*** Begin section ***

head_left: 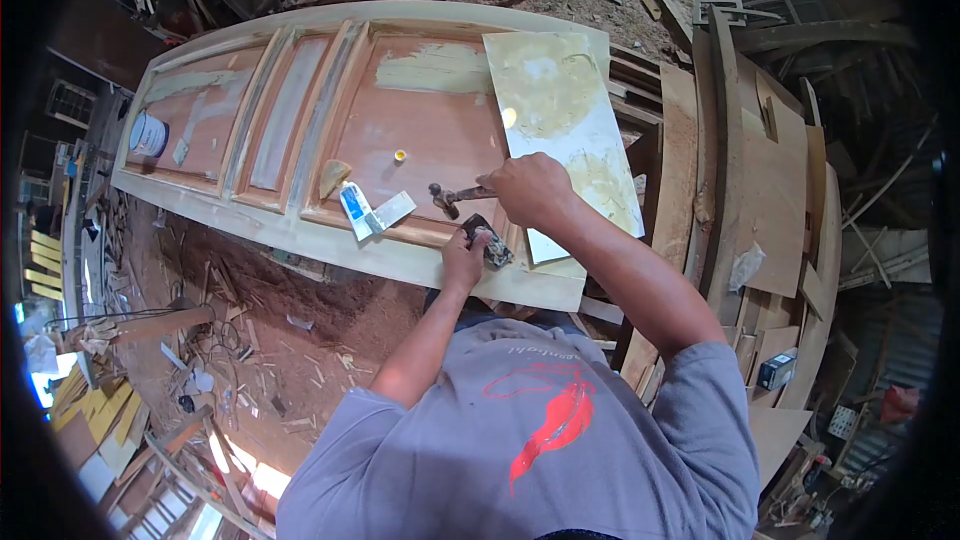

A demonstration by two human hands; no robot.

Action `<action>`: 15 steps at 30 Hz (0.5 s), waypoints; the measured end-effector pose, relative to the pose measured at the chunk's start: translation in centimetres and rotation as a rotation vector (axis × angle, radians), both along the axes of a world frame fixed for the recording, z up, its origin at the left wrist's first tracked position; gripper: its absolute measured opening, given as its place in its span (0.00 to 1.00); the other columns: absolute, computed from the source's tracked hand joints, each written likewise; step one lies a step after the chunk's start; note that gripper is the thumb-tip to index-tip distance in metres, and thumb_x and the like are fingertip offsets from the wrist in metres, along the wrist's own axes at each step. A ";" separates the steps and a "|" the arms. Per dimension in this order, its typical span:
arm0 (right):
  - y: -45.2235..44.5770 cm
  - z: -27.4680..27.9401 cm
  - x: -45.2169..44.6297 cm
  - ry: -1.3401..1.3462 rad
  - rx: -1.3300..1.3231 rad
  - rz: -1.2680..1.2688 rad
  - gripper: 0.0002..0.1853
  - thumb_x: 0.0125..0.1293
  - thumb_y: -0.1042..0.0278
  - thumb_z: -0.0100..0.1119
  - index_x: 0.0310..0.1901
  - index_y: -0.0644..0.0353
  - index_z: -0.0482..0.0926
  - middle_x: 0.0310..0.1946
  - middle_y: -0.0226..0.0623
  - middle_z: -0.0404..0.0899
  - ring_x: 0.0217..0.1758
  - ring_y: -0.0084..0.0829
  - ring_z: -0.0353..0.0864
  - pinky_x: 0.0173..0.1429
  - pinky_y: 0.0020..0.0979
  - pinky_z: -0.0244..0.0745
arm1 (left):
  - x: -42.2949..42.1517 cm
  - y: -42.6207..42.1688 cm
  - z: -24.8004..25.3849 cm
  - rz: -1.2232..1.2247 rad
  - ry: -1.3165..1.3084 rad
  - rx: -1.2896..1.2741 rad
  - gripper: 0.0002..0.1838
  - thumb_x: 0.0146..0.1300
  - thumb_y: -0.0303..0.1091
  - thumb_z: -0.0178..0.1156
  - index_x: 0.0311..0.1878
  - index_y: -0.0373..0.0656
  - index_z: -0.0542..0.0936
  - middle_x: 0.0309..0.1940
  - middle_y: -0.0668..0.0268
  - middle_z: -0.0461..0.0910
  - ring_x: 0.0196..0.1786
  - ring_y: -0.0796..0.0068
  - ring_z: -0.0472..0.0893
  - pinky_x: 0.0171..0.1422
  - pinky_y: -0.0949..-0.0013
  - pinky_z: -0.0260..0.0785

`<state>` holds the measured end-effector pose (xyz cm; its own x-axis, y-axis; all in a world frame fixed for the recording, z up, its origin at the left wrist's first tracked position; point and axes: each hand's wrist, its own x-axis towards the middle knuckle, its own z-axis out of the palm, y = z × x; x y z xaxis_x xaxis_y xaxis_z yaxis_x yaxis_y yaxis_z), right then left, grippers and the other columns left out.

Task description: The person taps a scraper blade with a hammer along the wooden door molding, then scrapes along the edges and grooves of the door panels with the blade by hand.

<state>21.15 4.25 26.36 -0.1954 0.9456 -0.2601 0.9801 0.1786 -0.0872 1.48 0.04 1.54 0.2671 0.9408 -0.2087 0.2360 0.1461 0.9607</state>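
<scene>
My right hand (535, 192) is closed round the handle of a hammer (448, 202), whose head points left over the lower part of a wooden panelled door (420, 256). Just below the hammer, my left hand (463, 260) grips a small dark block-like object (490, 240) with pale smears; its exact kind is unclear. A white board (575, 165) smeared with yellowish filler lies under and beyond my right hand. Left of the hammer lie a blue-and-white tube or carton (356, 205), a white flap-like piece (394, 208) and a small yellow cap (400, 155).
A white tub (149, 135) stands at the door's far left. Near the carton lies a tan flat piece (334, 178). Long boards (715, 140) are stacked on the right, with a small dark box (777, 370) on them. Wood scraps litter the dirt floor (270, 330).
</scene>
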 end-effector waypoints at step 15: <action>-3.0 2.0 2.3 0.039 -0.093 -0.108 0.32 0.70 0.71 0.65 0.74 0.30 0.84 0.35 0.40 0.92 0.41 0.45 0.94 0.45 0.47 0.86 | -0.3 0.2 2.2 -0.037 0.002 -0.041 0.14 0.78 0.39 0.73 0.53 0.36 0.86 0.40 0.66 0.90 0.41 0.79 0.84 0.50 0.67 0.80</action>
<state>23.41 1.28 28.33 -0.1060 0.9339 -0.3415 0.9886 0.0621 -0.1370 1.22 0.24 3.77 0.3016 0.9209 -0.2469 0.2438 0.1759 0.9537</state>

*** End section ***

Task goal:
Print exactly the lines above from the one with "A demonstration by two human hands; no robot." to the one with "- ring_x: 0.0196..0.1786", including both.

Response box:
A demonstration by two human hands; no robot.

Action `<action>`: 15 steps at 30 Hz (0.5 s), waypoints; the measured end-effector pose, relative to the pose measured at the chunk's start: translation in centimetres and rotation as a rotation vector (axis × angle, radians), both along the axes of a world frame fixed for the recording, z up, its origin at the left wrist's first tracked position; gripper: its absolute measured opening, given as its place in its span (0.00 to 1.00); the other columns: absolute, computed from the source's tracked hand joints, each written likewise; step one lies a step after the chunk's start; note that gripper is the thumb-tip to index-tip distance in metres, and thumb_x and the like are fingertip offsets from the wrist in metres, along the wrist's own axes at each step. A ";" separates the steps and a "|" the arms. Per dimension in this order, its typical span:
arm0 (right):
  - y: -45.2235..44.5770 cm
  - z: -27.4680..27.9401 cm
  - x: -45.2169..44.6297 cm
  - ry: -1.3401..1.3462 rad
  - rx: -1.3300..1.3231 rad
  - rz: -1.2680..1.2688 rad
  - gripper: 0.0002..0.1853
  - thumb_x: 0.0125..0.1293
  - thumb_y: -0.1042..0.0278
  - thumb_z: -0.0100..0.1119
  - index_x: 0.0310..0.1901
  - index_y: -0.0644..0.0353
  - index_z: -0.0482..0.0926
  - middle_x: 0.0310..0.1946
  - middle_y: -0.0226..0.0623
  - middle_z: -0.0404..0.0899
  - ring_x: 0.0217..0.1758
  - ring_y: -0.0084..0.0829
  - ring_z: -0.0353..0.0864
  - pinky_x: 0.0173..0.1429
  - pinky_y: 0.0020..0.0979
  - pinky_z: -0.0244..0.0745
arm1 (left):
  - x: -42.2949..42.1517 cm
  - y: -42.6207..42.1688 cm
  - z: -24.8004..25.3849 cm
  - rz: -1.2232..1.2247 rad
  - ry: -1.3165..1.3084 rad
  - rx: -1.2896..1.2741 rad
  - gripper: 0.0002..0.1838
  - thumb_x: 0.0146..0.1300
  - thumb_y: -0.0303..0.1091
  - thumb_z: -0.0178..0.1156
  - index_x: 0.0311..0.1878
  - index_y: -0.0373..0.0656
  - index_z: -0.0542..0.0936
  - middle_x: 0.0309..0.1940
  - middle_y: -0.0668..0.0268
  - middle_z: -0.0461..0.0910
  - ring_x: 0.0196..0.1786

There is nothing more to the output.